What you are asked to do
When a line of the entries below contains "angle", it counts once; state how many such lines there are and nothing else.
Data for processing Start Marker
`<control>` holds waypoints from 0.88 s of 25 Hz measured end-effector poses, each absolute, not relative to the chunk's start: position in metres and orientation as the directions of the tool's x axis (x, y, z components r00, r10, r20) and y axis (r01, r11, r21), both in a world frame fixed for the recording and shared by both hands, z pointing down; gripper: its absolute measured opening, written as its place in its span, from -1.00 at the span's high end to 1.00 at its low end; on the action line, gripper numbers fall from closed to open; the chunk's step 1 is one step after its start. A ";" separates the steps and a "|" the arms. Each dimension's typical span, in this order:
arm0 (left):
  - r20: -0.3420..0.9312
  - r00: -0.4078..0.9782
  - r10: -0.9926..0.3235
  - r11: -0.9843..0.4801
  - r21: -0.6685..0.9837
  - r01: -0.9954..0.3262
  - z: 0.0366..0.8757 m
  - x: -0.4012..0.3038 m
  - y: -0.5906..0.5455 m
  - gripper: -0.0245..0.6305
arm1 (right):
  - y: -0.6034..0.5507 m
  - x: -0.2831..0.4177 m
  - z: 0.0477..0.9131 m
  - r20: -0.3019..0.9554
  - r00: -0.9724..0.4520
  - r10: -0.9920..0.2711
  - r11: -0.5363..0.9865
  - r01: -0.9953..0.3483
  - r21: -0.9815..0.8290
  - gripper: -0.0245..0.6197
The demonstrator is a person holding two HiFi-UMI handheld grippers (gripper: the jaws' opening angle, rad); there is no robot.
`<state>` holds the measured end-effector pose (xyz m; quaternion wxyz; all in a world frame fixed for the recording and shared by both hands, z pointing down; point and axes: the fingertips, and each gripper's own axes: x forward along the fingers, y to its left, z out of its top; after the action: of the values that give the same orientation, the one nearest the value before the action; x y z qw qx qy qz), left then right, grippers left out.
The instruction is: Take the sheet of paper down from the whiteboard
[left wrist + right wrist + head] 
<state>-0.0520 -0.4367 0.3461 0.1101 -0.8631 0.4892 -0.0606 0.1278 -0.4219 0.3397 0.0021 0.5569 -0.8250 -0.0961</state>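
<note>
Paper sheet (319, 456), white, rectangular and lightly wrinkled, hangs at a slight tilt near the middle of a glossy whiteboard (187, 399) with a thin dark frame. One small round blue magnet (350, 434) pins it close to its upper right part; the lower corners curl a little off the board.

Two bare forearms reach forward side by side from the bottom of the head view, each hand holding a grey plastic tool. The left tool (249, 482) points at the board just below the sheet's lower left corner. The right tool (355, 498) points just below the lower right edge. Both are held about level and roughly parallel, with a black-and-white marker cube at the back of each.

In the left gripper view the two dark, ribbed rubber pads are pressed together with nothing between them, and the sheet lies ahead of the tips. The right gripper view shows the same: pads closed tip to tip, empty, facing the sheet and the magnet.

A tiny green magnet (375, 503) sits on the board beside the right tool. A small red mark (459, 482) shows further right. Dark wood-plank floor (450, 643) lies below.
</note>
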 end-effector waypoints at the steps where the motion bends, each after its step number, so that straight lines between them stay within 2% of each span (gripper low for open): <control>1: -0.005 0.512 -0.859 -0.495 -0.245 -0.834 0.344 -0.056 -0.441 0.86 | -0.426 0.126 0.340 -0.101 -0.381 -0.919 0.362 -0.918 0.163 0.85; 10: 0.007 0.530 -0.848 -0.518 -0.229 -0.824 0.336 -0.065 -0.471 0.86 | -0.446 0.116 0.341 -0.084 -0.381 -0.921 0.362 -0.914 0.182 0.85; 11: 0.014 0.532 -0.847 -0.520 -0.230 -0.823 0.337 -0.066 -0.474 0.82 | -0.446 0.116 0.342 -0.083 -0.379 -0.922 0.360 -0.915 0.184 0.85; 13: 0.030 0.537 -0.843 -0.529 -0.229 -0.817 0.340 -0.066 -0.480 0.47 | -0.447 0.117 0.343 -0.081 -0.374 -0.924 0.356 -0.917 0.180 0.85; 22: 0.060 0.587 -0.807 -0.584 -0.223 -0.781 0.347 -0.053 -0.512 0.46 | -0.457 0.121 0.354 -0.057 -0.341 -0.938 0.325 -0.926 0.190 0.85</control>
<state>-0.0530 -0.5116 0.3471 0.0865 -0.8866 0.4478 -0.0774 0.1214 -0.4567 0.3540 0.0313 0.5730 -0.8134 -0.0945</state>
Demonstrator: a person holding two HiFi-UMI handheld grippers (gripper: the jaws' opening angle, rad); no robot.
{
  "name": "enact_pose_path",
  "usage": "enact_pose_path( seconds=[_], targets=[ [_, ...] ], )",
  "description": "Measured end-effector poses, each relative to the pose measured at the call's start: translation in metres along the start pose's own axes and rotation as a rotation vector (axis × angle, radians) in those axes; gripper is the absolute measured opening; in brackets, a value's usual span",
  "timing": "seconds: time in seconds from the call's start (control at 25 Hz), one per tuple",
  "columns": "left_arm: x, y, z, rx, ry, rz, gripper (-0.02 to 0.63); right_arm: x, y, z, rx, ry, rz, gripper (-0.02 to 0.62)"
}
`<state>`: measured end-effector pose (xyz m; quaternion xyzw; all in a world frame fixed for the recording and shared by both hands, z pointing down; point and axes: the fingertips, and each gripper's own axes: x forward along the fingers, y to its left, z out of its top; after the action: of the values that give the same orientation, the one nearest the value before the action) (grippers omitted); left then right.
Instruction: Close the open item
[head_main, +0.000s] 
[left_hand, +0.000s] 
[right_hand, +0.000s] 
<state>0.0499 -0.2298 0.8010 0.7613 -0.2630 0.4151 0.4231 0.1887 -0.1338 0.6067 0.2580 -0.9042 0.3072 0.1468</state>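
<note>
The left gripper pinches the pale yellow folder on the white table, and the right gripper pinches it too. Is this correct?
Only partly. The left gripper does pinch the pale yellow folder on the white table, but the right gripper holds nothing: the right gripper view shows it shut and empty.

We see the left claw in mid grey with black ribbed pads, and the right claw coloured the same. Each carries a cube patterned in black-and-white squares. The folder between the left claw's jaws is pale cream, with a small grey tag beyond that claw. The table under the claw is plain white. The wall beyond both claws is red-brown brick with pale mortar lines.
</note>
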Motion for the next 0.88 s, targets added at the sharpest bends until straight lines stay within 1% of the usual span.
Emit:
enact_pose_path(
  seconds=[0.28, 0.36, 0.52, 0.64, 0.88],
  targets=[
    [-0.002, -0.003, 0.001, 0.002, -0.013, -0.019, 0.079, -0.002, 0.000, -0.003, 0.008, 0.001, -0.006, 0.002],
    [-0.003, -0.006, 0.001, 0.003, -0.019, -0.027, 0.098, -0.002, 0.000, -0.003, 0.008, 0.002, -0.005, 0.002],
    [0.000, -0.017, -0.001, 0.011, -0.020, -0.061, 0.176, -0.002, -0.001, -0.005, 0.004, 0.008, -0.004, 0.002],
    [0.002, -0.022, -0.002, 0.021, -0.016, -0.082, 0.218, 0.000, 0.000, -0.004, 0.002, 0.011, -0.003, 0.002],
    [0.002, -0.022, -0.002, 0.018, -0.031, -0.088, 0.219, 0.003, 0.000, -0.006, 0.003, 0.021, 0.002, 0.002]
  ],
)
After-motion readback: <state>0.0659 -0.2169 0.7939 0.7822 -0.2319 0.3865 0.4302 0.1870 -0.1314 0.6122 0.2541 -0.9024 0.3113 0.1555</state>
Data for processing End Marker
Answer space
3